EXERCISE DATA:
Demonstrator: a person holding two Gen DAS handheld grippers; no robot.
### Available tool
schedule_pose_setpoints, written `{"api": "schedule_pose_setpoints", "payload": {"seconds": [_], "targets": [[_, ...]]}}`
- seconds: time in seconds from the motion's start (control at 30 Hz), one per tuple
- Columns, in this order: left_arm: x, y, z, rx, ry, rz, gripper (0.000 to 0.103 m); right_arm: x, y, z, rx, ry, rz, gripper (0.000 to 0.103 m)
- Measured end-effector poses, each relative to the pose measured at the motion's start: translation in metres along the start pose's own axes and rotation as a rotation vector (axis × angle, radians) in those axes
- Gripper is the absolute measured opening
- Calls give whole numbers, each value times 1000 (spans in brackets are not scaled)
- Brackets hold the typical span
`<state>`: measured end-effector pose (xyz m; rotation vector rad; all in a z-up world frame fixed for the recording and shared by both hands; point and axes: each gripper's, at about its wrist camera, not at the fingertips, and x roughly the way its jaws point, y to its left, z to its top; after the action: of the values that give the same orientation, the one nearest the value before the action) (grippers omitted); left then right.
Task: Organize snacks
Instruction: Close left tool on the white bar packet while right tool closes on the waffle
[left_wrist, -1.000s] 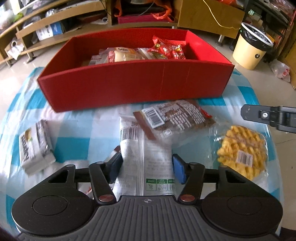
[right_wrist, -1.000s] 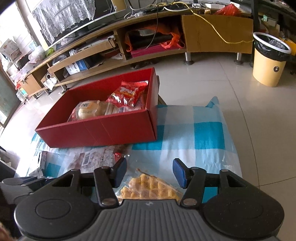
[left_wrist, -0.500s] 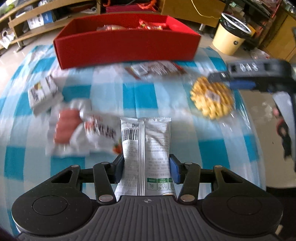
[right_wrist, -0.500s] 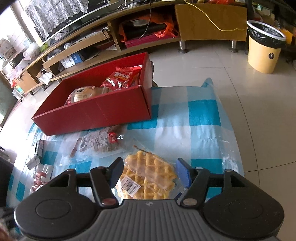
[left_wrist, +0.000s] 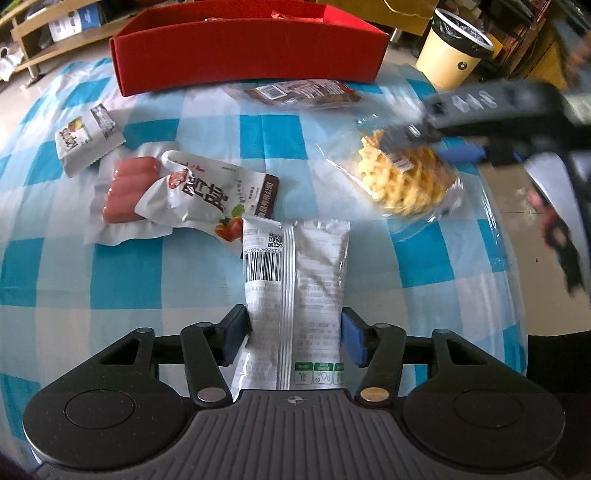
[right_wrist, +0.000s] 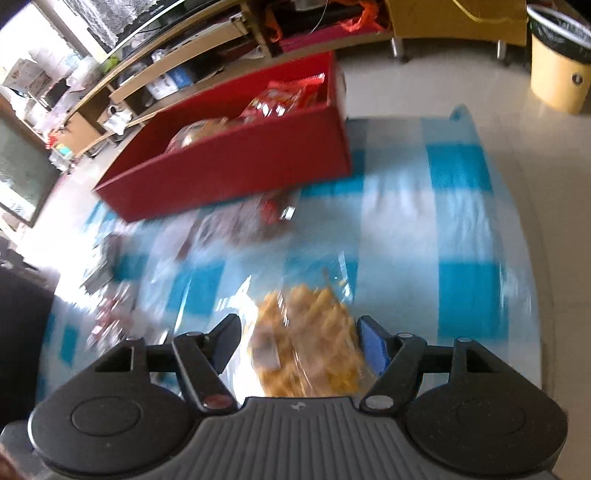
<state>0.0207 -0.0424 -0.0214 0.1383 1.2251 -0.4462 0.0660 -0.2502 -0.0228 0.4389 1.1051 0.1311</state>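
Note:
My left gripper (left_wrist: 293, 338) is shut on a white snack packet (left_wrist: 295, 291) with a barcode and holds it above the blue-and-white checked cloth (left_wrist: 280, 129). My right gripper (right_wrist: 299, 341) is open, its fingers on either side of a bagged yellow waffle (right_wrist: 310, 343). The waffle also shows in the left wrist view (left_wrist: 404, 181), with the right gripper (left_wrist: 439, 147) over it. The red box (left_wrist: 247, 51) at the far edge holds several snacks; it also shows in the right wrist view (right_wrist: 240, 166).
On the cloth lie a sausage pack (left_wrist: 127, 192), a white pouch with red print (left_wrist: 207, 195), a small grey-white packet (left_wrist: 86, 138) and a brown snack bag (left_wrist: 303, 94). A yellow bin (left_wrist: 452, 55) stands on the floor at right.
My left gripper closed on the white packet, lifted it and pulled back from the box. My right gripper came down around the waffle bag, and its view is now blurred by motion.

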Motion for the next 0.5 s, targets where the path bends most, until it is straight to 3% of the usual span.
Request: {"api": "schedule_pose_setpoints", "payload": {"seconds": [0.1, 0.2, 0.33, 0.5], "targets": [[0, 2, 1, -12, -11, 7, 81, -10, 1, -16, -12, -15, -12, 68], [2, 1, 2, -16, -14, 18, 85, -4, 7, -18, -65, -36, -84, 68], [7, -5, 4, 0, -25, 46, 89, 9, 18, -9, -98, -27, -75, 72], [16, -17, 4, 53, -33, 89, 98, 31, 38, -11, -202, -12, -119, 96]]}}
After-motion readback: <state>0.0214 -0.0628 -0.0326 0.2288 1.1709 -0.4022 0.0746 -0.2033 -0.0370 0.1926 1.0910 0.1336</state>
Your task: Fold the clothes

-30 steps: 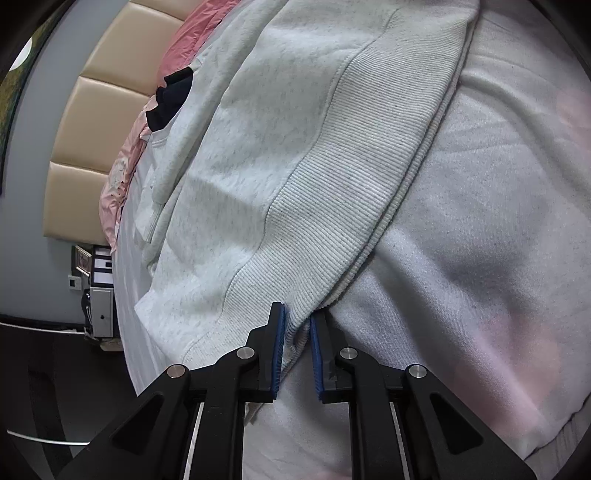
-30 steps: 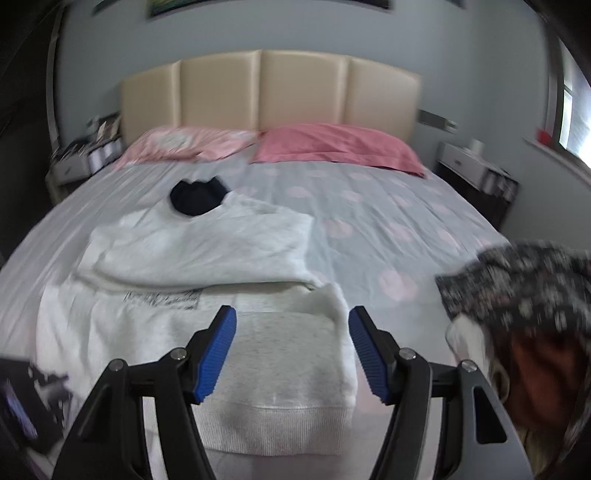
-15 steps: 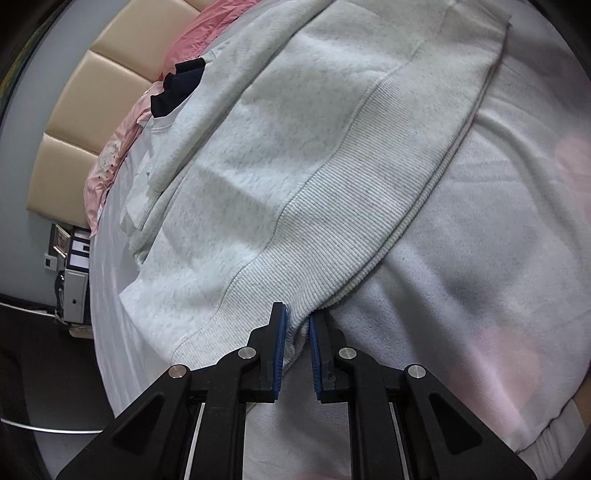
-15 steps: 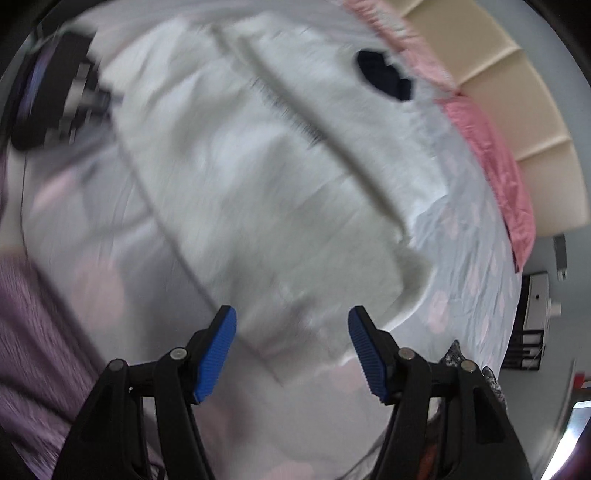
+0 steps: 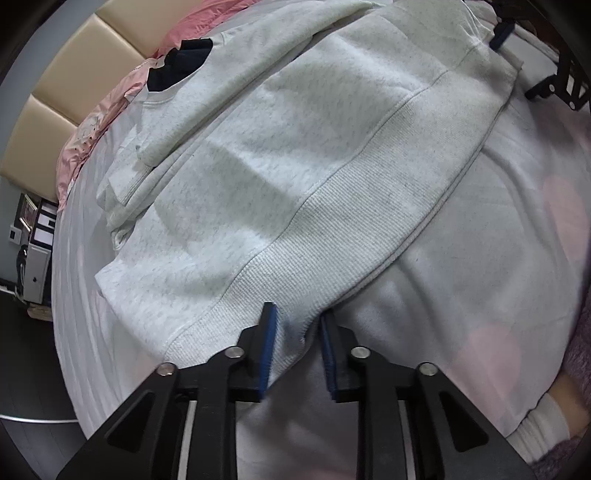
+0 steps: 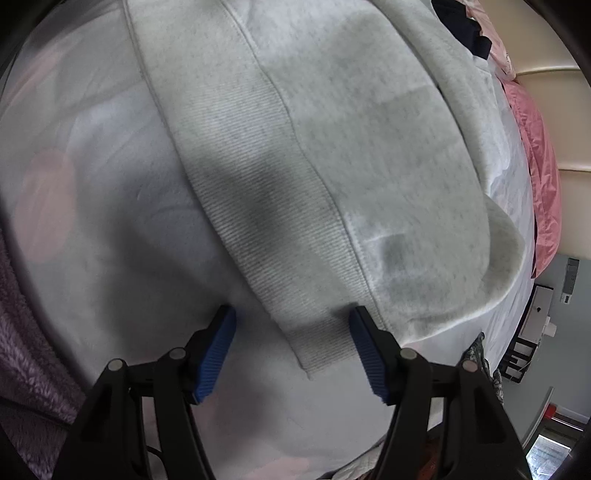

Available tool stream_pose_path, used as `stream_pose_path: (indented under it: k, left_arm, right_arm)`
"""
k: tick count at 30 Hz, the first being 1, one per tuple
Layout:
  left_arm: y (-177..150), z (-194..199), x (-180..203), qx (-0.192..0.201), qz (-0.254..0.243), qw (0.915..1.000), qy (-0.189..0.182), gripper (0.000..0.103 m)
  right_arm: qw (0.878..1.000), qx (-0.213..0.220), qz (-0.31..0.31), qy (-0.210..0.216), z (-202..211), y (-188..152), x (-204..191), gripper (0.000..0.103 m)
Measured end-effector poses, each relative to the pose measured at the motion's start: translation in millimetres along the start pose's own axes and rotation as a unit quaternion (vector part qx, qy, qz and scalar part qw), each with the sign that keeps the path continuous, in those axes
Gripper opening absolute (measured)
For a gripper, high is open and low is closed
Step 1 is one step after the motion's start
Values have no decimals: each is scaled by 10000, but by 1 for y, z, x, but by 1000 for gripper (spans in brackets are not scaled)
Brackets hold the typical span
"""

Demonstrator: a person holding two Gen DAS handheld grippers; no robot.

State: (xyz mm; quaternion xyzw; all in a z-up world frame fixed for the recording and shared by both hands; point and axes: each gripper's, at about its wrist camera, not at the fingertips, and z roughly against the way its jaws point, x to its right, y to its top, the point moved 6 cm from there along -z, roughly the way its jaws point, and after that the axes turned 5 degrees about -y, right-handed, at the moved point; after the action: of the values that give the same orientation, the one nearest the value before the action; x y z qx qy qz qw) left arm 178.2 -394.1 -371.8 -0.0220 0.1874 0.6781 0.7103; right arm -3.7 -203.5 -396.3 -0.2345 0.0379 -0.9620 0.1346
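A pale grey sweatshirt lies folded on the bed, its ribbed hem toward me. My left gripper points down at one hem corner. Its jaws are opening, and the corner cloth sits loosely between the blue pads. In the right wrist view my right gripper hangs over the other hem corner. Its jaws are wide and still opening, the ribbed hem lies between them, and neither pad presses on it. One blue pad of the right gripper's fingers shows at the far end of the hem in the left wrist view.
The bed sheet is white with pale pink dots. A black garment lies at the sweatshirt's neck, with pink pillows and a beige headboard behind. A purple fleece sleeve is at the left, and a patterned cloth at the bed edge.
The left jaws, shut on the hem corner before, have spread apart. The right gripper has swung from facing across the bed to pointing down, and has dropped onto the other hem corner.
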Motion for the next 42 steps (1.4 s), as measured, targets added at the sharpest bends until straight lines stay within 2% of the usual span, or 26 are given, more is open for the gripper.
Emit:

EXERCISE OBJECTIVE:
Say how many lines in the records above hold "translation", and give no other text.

RESPONSE TO THIS TASK:
2